Created attachment 1037733 [details] backport of upstream #7316 Description of problem: threading.Condition.wait(timeout=x) is implemented in python 2 threading library as a semi-busy loop (https://hg.python.org/cpython/file/ae1bc5b65e65/Lib/threading.py#l344). This causes cpu wakeups and unexpected cpu use. This bug is currently "fixed" in bug 917709 (https://bugzilla.redhat.com/show_bug.cgi?id=917709) by introducing a balancing keyword argument to the stdlib. However this seems to have some problems: - when balancing is used, threads waiting on a condition using a long timeout, will be notified with a big delay because the wait() call is using sleep(). E.g. if wait is called with a timeout of 30s, the thread will be notified 30s after the notify(). This sounds very wrong to me. - that fix doesn't apply to existing software or other library functions, e.g. using Queue.Queue().get(timeout=x) still has the problems described in #917709, as the attached python program shows. This problem has been fixed upstream in python >= 3.2 by exposing a new api using pthread_cond_wait() posix syscall. The attached patch is a backport of the python 3 fix for python 2 (see http://bugs.python.org/issue7316). Applying this patch and removing the one described in #917709 should fix the problem (but please review my patch). Version-Release number of selected component (if applicable): python < 3 How reproducible: running the attached script queue_get_timeout.py with python 2 and observing an high cpu load. Thesame test under python 3 will not cause an high cpu load. Steps to Reproduce: 1. run the attached script 2. observe high cpu load Actual results: high cpu load Expected results: idle cpu Additional info:
Created attachment 1037734 [details] test program to expose the bug
Even if this change doesn't get accepted upstream, I think it would be a good improvement to the previously applied downstream extension to the API, as it makes it consistent with Python 3 for the benefit of single source Python 2/3 code.

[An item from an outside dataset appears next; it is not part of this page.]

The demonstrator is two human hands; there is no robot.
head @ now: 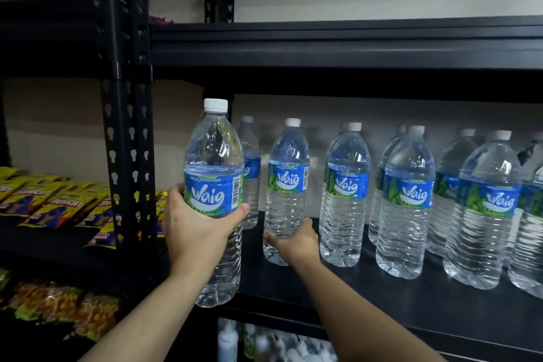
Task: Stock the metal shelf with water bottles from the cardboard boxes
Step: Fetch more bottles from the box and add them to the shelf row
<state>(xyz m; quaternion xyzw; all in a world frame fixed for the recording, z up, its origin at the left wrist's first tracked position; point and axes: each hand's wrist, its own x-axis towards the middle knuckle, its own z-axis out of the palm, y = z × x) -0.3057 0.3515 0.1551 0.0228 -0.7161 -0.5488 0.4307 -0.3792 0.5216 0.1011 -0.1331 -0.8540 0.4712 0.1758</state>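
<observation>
Centre left of the frame: your left hand (202, 223) wraps around the label band of a full, capped bottle (216, 156). You carry it upright just in front of the shelf (352, 300) edge, presumably so that it goes straight down on its base. Centre: your right hand (296, 241) grasps the lower body of a second bottle (288, 185) standing on the shelf, apparently seating it at the left end of the row (411, 200) that fills the right half. Bare shelf between your hands likely marks the next slot. Snack packs (58, 203) lie at far left.
</observation>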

For those interested, the new upstream bug is http://bugs.python.org/issue25084 and to me the only blocker, as noted there, is the need to backport the patch to other thread implementations. Which ones are of interest for RedHat/Fedora? The only one seems to be thread_pth.h but it seems to me not to be used right now.
As far as I am aware, thread_pthread is the only threading backend used in Fedora and RHEL, so I'd be fine with a patch that threw RuntimeError if the timeout argument was set to a non-default value and a backend other than pthreads was in use. Bringing over some of my Fedora (et al) specific comments from the upstream issue, the current situation we have in regards to the system Python is: * Python 2 only code can pass "balanced=False" (but probably wouldn't want to due to the potential increase in wake-up latency) * Python 3 only code can specify a timeout directly * Single source Python 2/3 code that supports both Fedora and RHEL/CentOS 7 can't do either (since the API signatures are different) If we update the Python 2.7 patch to be a backport of the Python 3 threading timeout API and implementation, then not only is the system Python better behaved by default, but the explicit timeout API becomes usable in single source Python 2/3 code (once the API fix is makes its way into a RHEL/CentOS 7 point release)
any news on this issue?
This package has changed ownership in the Fedora Package Database. Reassigning to the new owner of this component.